Ce n’était pas vraiment une question, une simple invitation à la valse de la fée verte, laquelle nous a rejoints sans tarder dans une robe vert-bouteille. M’sieur Paul, faisant fi du verre ébréché, l’embrassa longuement au goulot.
— T’en veux pas, mon gars ?
J’étais embarrassé, ému. J’ai murmuré :
— Avec modération…
Il n’a pas paru comprendre, m’a regardé d’un œil trouble sous sa paupière tombante, striée de veinules lilas :
— Comment tu causes. Enfin… ! Alors tu voulais savoir… cette saleté de virgule…
— Je n’ai jamais dit ça.
— Faut qu’tu comprennes, mon gars, les argousins m’avaient serré comme un poisson dans la nasse. Faut dire qu’y avait eu de charivari dans la turne, avec l’Arthur…
— Rimbaud…
— Oui, c’était son blaze. Faudra que j’te le présente, un de ces jours…
— Oh, le ciel peut attendre… Mais cette virgule ?

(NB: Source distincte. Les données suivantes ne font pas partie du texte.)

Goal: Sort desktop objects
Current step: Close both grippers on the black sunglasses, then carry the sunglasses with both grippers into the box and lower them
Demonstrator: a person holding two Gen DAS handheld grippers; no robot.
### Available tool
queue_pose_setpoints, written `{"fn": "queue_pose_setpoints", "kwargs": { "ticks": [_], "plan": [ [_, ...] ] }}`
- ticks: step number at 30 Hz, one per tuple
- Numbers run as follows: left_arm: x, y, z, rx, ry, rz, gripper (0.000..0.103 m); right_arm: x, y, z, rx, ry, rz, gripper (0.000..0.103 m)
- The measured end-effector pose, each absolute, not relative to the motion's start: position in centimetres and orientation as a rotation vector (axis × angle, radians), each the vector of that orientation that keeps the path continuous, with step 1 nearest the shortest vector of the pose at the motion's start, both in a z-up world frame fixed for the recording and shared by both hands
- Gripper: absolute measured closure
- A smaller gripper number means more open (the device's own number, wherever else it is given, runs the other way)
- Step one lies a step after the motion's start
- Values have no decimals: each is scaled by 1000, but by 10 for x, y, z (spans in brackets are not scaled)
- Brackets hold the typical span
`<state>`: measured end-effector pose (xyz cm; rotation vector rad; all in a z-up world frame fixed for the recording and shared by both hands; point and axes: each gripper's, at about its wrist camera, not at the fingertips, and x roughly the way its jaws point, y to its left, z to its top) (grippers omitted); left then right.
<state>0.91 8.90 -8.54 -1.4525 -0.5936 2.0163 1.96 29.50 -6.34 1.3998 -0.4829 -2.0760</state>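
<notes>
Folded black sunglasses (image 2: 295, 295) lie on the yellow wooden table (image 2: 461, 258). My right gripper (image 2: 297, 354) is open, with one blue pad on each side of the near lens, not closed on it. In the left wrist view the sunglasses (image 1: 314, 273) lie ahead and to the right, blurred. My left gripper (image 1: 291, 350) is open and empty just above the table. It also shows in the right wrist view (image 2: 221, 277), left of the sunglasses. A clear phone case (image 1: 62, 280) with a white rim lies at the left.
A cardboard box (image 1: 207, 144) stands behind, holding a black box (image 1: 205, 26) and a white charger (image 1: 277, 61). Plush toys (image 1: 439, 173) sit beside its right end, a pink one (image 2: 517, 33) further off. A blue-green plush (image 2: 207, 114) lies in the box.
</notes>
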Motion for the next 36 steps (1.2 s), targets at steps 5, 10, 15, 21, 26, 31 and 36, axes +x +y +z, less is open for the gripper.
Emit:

— Ces virgules, j’vais te dire, c’étaient les crochets de la lucarne, ceux où j’ai eu envie de de me pendre. Parce que justement, ce ciel, il était si loin, par-dessus le toit, et encore, j’en voyais pas beaucoup, parce que cet arbre…
— Je vois…
Je n’aurais pas dû dire ça. Le vieux a tonné entre deux goulées d’absinthe :
— Tu vois rien, gamin ! C’est moi qui voyais, et toi tu crois que tu comprends tout, comme les autres. Ah ! Les gratteurs de papelard, sur ce quatrain ! Feraient mieux de…
Je voulais éviter une algarade inutile, d’autant qu’il commençait à tanguer. Je lançai :
— Le ciel est par-dessus le toit, si bleu, si…
D’un beuglement, le vieux m’a coupé le sifflet. Puis il m’a repris :
— Le ciel est, … par-dessus le toit, … si bleu, si calme…
Et j’ai compris. Dans le grand silence suspendu des virgules, dans son souffle alcoolisé, surgissaient la noirceur et la crasse de la prison, l’avenir lointain, les regrets, les castagnes sordides, les espoirs, les peurs, une vie, des vies, les siennes, les nôtres. Le ciel… quel ciel… ? Illusoire, éternel, attendu, craint, espéré… tous les ciels du monde, les cieux. Mais ça, c’est une autre histoire.
Il avait laissé rouler la bouteille d’où s’échappait un dernier filet. La tête levée, il naviguait ailleurs. Je suis parti doucement, sans oser le remercier. J’avais dû rêver.